Granddaughter Number Two reports having a fraught time getting herself onto the office to work this morning. Her usual bus company’s drivers are on strike and so she had to walk some distance to catch a different bus, run by a different company, to the tramstop so that she could then catch a tram into central Manchester. She’d already been up early to walk the dog as the rest of the family has gone off on holiday leaving her in charge. Sometimes she is able to work from home; it seems to depend on which shift they put her on. Granddaughter Number One always works from home, with only a once-monthly requirement that she goes into the office. It suits her fine.
According to this article, though, some firms are insisting on a return to the office, rather than having their employees work from home. However, according to Nicholas Bloom, a Stanford economics professor and a longtime researcher of working from home, the change in working patterns is here to stay. As he sees it “The future of the office is you go in for only two or three days a week, and when you’re in, it’s about meetings, trainings, presentations, lunches, events and connecting.

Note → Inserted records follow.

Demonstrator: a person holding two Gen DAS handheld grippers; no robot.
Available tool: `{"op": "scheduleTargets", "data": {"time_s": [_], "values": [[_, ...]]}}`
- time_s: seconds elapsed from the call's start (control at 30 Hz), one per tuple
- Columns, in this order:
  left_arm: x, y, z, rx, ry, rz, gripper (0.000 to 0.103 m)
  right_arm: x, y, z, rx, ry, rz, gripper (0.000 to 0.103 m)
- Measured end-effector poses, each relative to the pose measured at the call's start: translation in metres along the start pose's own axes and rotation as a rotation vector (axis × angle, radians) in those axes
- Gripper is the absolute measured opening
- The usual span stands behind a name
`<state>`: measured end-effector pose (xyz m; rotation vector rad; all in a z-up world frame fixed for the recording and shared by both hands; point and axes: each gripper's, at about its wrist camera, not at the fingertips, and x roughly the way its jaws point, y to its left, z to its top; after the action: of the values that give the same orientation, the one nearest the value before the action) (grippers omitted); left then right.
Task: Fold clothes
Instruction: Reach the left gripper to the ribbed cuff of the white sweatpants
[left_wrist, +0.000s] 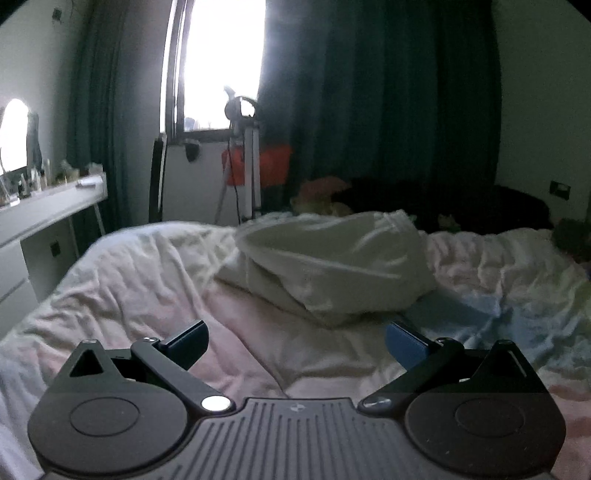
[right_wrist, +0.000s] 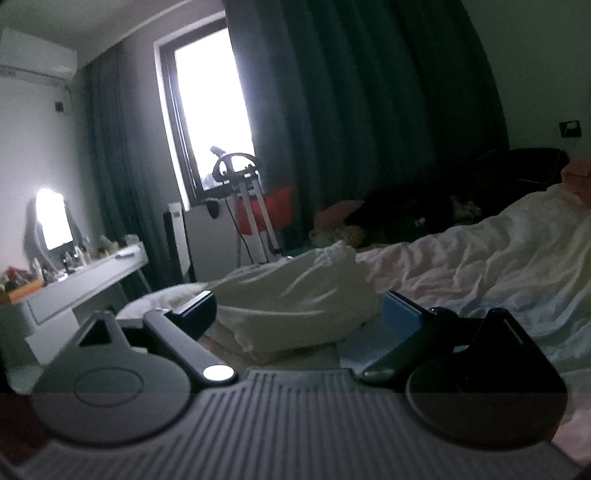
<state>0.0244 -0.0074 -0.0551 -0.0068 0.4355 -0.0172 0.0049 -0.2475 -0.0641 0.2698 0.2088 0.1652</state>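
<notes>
Two grippers: both appear, each seen from its own wrist camera, looking across a bed in a dim bedroom.
Left gripper (left_wrist: 295, 341): it hovers over the near part of the bed, fingers spread wide apart and grasping nothing; rumpled sheet shows in the gap between them.
Right gripper (right_wrist: 299, 314): it sits low, near the bed surface, fingers likewise released and wide apart, nothing pinched between them.
Garment (left_wrist: 332, 266): a pale, off-white piece of clothing lies in a loose heap near the middle of the bed, beyond the left gripper's fingertips and apart from them. It looks partly doubled over, though the blur makes the exact fold hard to read.
Garment from the right (right_wrist: 295, 306): the same heap lies just beyond the right gripper, filling the space seen between its two fingers; whether a finger touches it cannot be told.
Bed (left_wrist: 129, 288): covered by a wrinkled white sheet with a faint pink tint; a light blue patch of fabric (left_wrist: 480, 310) lies to the right of the heap.
Far side: dark green curtains (left_wrist: 388, 110) hang beside a bright window (left_wrist: 221, 62), with a tripod stand (left_wrist: 240, 166) in front of it.
Left side: a white desk (left_wrist: 48, 210) carries small bottles and a glowing mirror (left_wrist: 13, 136).
Far right: dark bedding and a pinkish soft item lie at the far edge of the bed.
</notes>
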Motion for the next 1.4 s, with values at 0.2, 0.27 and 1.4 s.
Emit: {"op": "scheduleTargets", "data": {"time_s": [0.2, 0.27, 1.4], "values": [[0.029, -0.019, -0.009, 0.022, 0.027, -0.002, 0.103, 0.006, -0.018, 0.001, 0.052, 0.028, -0.035, 0.098], [0.042, -0.029, -0.007, 0.042, 0.048, -0.007, 0.103, 0.012, -0.024, 0.0, 0.053, 0.052, -0.069, 0.098], [0.362, -0.189, 0.151, 0.086, 0.169, 0.053, 0.028, 0.107, -0.145, -0.039, 0.375, 0.164, -0.438, 0.098]]}}
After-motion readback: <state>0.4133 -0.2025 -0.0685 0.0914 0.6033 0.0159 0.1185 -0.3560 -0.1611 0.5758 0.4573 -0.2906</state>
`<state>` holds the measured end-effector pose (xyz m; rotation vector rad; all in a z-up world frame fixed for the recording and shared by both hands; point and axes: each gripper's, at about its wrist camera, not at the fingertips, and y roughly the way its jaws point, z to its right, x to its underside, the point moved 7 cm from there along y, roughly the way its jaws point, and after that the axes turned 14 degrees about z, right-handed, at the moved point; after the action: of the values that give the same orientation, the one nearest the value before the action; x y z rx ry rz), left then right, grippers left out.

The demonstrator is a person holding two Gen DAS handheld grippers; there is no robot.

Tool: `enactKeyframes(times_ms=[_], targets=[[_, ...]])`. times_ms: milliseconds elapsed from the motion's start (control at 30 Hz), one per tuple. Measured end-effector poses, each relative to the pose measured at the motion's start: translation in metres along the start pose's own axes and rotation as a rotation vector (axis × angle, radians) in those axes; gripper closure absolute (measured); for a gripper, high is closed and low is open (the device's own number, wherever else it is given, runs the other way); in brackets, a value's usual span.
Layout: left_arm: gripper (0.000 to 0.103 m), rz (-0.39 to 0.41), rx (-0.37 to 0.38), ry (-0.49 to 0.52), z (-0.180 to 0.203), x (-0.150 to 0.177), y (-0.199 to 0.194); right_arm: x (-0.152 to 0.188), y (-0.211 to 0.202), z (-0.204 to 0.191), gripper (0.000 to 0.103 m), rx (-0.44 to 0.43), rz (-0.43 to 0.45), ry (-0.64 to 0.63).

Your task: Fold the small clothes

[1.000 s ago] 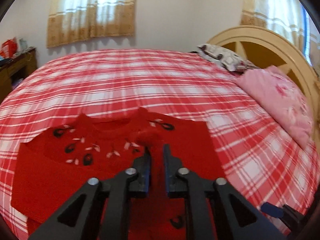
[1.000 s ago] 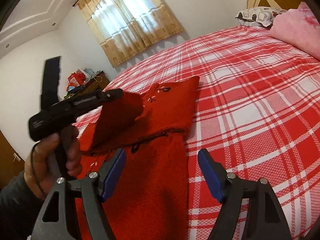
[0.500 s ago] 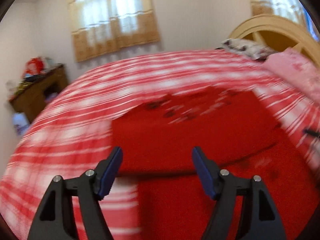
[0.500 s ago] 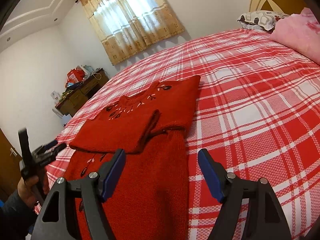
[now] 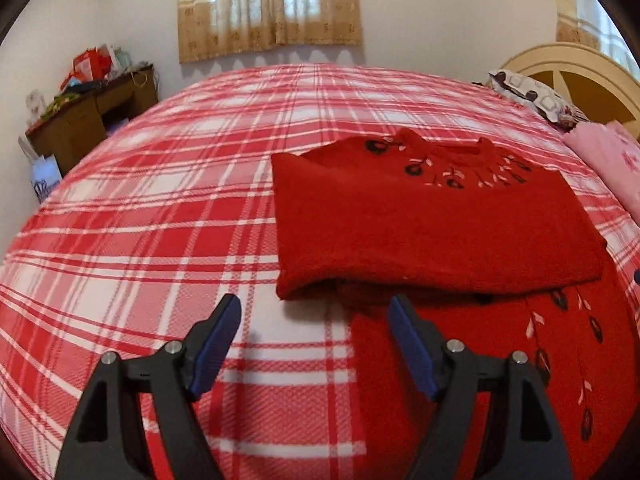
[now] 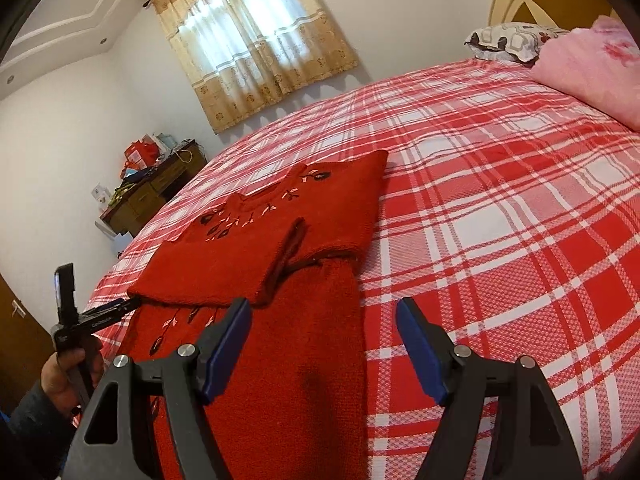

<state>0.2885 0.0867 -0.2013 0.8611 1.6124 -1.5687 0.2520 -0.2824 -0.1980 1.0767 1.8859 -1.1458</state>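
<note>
Red knit sweater (image 5: 436, 224) lies on the plaid bed (image 5: 160, 216), its sleeves folded across the chest and the lower part spread toward us at the near edge. We have our left claw (image 5: 316, 344) gaping wide and empty over the sweater's left border, and our right claw (image 6: 324, 344) is spread wide too, holding nothing above the right border.

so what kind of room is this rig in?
A home bedroom, most likely: a bed with a red plaid bedspread, pillows by the arched headboard, and a cluttered wooden desk under a curtained window.
</note>
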Motion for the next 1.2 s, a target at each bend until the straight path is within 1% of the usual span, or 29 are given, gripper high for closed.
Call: enactKeyframes(times_ms=[33,100,167,200,267,333,367,400,467,533,600,633,667,700,733,767,833,967,1067,1200], targets=[[0.024,-0.003,-0.018,0.001,-0.003,0.002,0.003,0.0,0.0,0.001,0.028,0.004,0.0,0.002],[0.022,-0.033,-0.016,-0.034,-0.011,0.007,0.01,-0.004,-0.002,0.0,0.028,0.02,0.009,0.001],[0.014,-0.069,-0.01,-0.097,-0.019,0.013,0.015,-0.012,-0.005,-0.008,0.028,0.011,0.0,-0.021],[0.013,-0.075,-0.009,-0.11,-0.02,0.014,0.016,-0.016,-0.005,-0.015,0.028,0.002,-0.012,-0.031],[0.012,-0.076,-0.01,-0.096,-0.018,0.016,0.015,-0.022,-0.001,-0.029,0.028,-0.012,-0.047,-0.059],[0.011,-0.075,-0.02,-0.074,-0.014,0.017,0.014,-0.024,0.011,-0.044,0.029,-0.002,-0.102,-0.094],[0.011,-0.076,-0.023,-0.07,-0.014,0.017,0.015,-0.025,0.017,-0.049,0.036,-0.002,-0.124,-0.1],[0.01,-0.076,-0.023,-0.072,-0.015,0.018,0.014,-0.024,0.024,-0.054,0.04,-0.01,-0.149,-0.103],[0.009,-0.077,-0.022,-0.077,-0.018,0.018,0.015,-0.019,0.046,-0.064,0.053,-0.026,-0.224,-0.113],[0.009,-0.074,-0.022,-0.077,-0.018,0.018,0.015,-0.012,0.062,-0.067,0.056,0.005,-0.268,-0.13],[0.008,-0.073,-0.019,-0.078,-0.018,0.018,0.015,0.003,0.082,-0.069,0.056,0.017,-0.339,-0.125],[0.008,-0.074,-0.018,-0.081,-0.018,0.016,0.016,0.009,0.088,-0.07,0.066,0.02,-0.364,-0.122],[0.008,-0.074,-0.019,-0.081,-0.018,0.016,0.016,0.017,0.093,-0.07,0.079,0.031,-0.388,-0.131],[0.008,-0.074,-0.02,-0.079,-0.018,0.016,0.016,0.023,0.098,-0.07,0.084,0.069,-0.397,-0.171],[0.007,-0.074,-0.023,-0.078,-0.018,0.016,0.016,0.022,0.099,-0.07,0.089,0.086,-0.382,-0.199],[0.006,-0.076,-0.025,-0.078,-0.018,0.016,0.017,0.02,0.097,-0.074,0.095,0.089,-0.364,-0.221],[0.006,-0.078,-0.025,-0.082,-0.019,0.017,0.018,0.009,0.089,-0.08,0.095,0.099,-0.31,-0.266],[0.005,-0.075,-0.024,-0.103,-0.022,0.017,0.018,-0.029,0.068,-0.091,0.096,0.13,-0.174,-0.381],[0.005,-0.071,-0.022,-0.119,-0.024,0.017,0.017,-0.051,0.062,-0.088,0.096,0.155,-0.134,-0.4],[0.005,-0.072,-0.024,-0.116,-0.024,0.017,0.017,-0.063,0.057,-0.074,0.096,0.188,-0.111,-0.391]])
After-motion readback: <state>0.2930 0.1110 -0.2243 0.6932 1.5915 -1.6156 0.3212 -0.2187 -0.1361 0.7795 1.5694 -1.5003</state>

The office is for socializing. At home is for one-on-one Zooms and analyzing and thinking.” In fact he reckons that the trend towards working from home was already starting and would have been a viable thing back in 2015 (but not in 2010, when presumably the technology would not have supported it). The pandemic lockdowns just accelerated the process.
Some jobs don’t lend themselves to working from home of course; teachers, nurses and doctors, hospitality workers and so on. Now, imagine you work for a museum. You can’t actually work from home but you might like to take some of your work home with you and so you start squirrelling away bits and pieces and sneaking them home with you. After all, you are most likely to work in a museum if you find old stuff really fascinating. And that seems to have been the case with some but certainly not all of the stuff that has been disappearing from the British Museum.
Knowing how hard it is to keep track of which books and CDs and DVDs we own, I can understand how some museums might have difficulty keeping track of their exhibits. After all, they’ve usually got more than they can ever display at one time. Some people, like the writers of these letters to the newspapers, have sprung to the defence of museums, most of whom I am sure do a good job. Others are saying that the Greeks are using the current scandal as a further argument for having us return artefacts to them, stuff like the Elgin marbles. A reasonable argument: if we can’t look after them properly we should perhaps send them back where they belong.
Life goes on. Stay safe and well, everyone!